◆ Assignment ◆
This exercise calls for duplicating every entry below exactly, without the images.

━━ Records supplied

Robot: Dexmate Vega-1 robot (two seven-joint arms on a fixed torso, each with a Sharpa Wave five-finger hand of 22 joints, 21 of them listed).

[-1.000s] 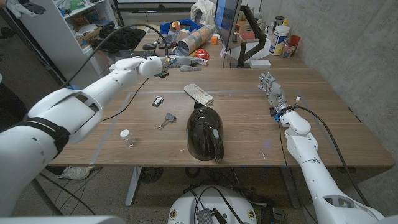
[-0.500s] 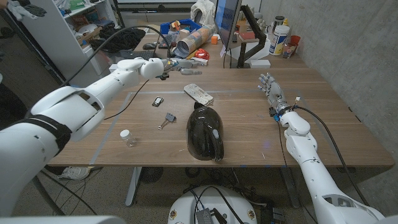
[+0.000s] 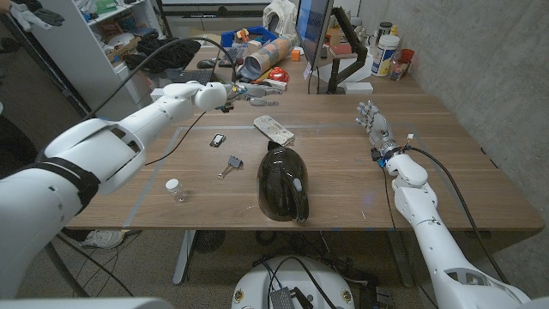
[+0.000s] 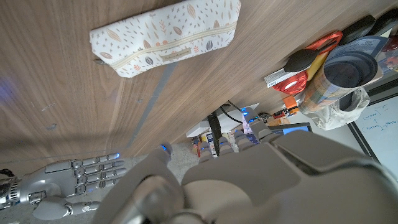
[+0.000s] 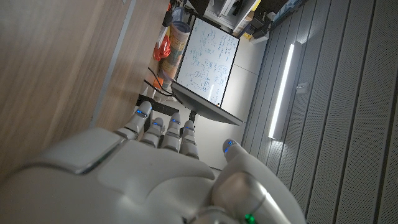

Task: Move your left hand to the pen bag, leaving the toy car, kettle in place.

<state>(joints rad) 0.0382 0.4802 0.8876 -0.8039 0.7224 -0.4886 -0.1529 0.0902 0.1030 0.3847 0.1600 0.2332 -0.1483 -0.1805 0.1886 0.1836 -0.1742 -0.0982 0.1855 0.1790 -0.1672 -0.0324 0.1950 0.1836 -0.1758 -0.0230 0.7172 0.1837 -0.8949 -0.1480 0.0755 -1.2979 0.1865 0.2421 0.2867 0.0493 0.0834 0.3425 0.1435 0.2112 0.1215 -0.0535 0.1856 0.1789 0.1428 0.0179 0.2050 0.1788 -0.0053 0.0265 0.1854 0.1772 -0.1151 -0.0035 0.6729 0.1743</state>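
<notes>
Fabric, patterned and soft, makes up the pen bag, which lies flat just behind the kettle and should be light, limp and easily shifted; contact is best made on its broad top face, along the zip line. The left hand is held above the table, well behind and to the left of the kettle; whether its fingers are spread or curled cannot be told. The right hand, with fingers apart and nothing held, stands well to the kettle's right.

Left robot hand hovers near pen bag, behind kettle.
</notes>
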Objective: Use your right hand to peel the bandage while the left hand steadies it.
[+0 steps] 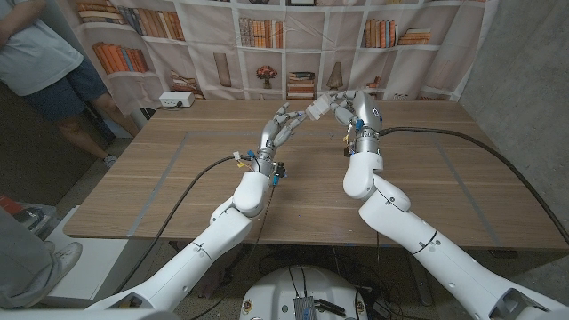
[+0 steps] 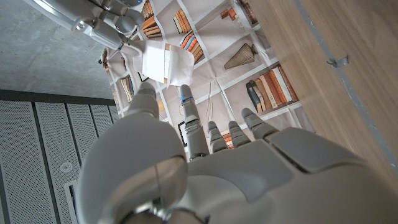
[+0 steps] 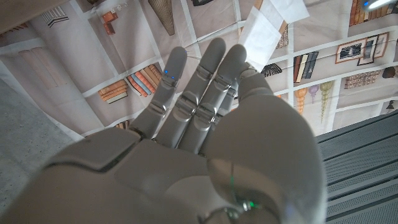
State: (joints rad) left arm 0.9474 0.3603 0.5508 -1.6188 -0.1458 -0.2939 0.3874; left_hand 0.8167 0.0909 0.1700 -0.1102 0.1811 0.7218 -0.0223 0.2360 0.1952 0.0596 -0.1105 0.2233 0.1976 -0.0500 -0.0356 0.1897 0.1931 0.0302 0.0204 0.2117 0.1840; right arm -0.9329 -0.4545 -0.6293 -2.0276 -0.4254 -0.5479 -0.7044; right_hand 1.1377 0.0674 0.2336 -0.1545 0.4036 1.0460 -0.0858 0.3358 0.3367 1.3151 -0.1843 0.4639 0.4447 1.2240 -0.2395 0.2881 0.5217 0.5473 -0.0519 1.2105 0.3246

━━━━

◆ Task result ◆
Robot: Dexmate Vega-1 robot (two seven-joint arms on a fixed torso, each with a Sharpa Wave five-finger hand of 22 joints, 21 of them listed).

[-1.000s] 
[-0.500s] 
[+0.000s] 
[+0.000s] 
[+0.000s] 

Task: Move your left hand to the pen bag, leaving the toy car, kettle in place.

<state>(joints rad) 0.0382 0.4802 0.8876 -0.8039 0.7224 -0.4886 -0.1529 0.0902 0.1030 0.3847 0.1600 0.2332 -0.1483 -0.1805 0.1886 0.1836 -0.1742 -0.0982 0.1855 0.1790 -0.1672 -0.0324 0.1950 0.1836 -0.1758 -0.0230 0.7172 0.1837 -0.8949 -0.1480 0.0755 -1.2979 0.1865 0.2421 0.2867 0.0493 0.0834 0.3425 0.1435 0.2112 0.1215 -0.0535 0.1856 0.1789 0.1428 0.0179 0.2050 0.1788 -0.0053 0.0265 0.1854 0.1772 -0.1151 -0.0035 0.6729 0.1743</state>
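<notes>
Fabric, patterned and soft, makes up the pen bag, which lies flat just behind the kettle and should be light, limp and easily shifted; contact is best made on its broad top face, along the zip line. The left hand is held above the table, well behind and to the left of the kettle; whether its fingers are spread or curled cannot be told. The right hand, with fingers apart and nothing held, stands well to the kettle's right.

Left robot hand hovers near pen bag, behind kettle.
</notes>
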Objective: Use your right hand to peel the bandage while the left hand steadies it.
[+0 steps] 
[+0 steps] 
[+0 steps] 
State: (joints rad) left arm 0.9474 0.3603 0.5508 -1.6188 -0.1458 -0.2939 0.3874; left_hand 0.8167 0.0909 0.1700 -0.1102 0.1811 0.7218 -0.0223 0.2360 0.1952 0.0596 -0.1105 0.2233 0.1976 -0.0500 -0.0356 0.1897 0.1931 0.0302 0.0204 0.2117 0.1840; right arm -0.9329 -0.4545 -0.6293 -2.0276 -0.4254 -0.5479 -0.7044; right_hand 1.1377 0.0674 0.2336 -0.1545 0.4036 1.0460 -0.0858 0.3358 0.3367 1.3151 -0.1843 0.4639 0.4447 1.2240 -0.2395 0.2881 0.5217 0.5473 -0.0519 1.2105 0.3246

No more output is needed here.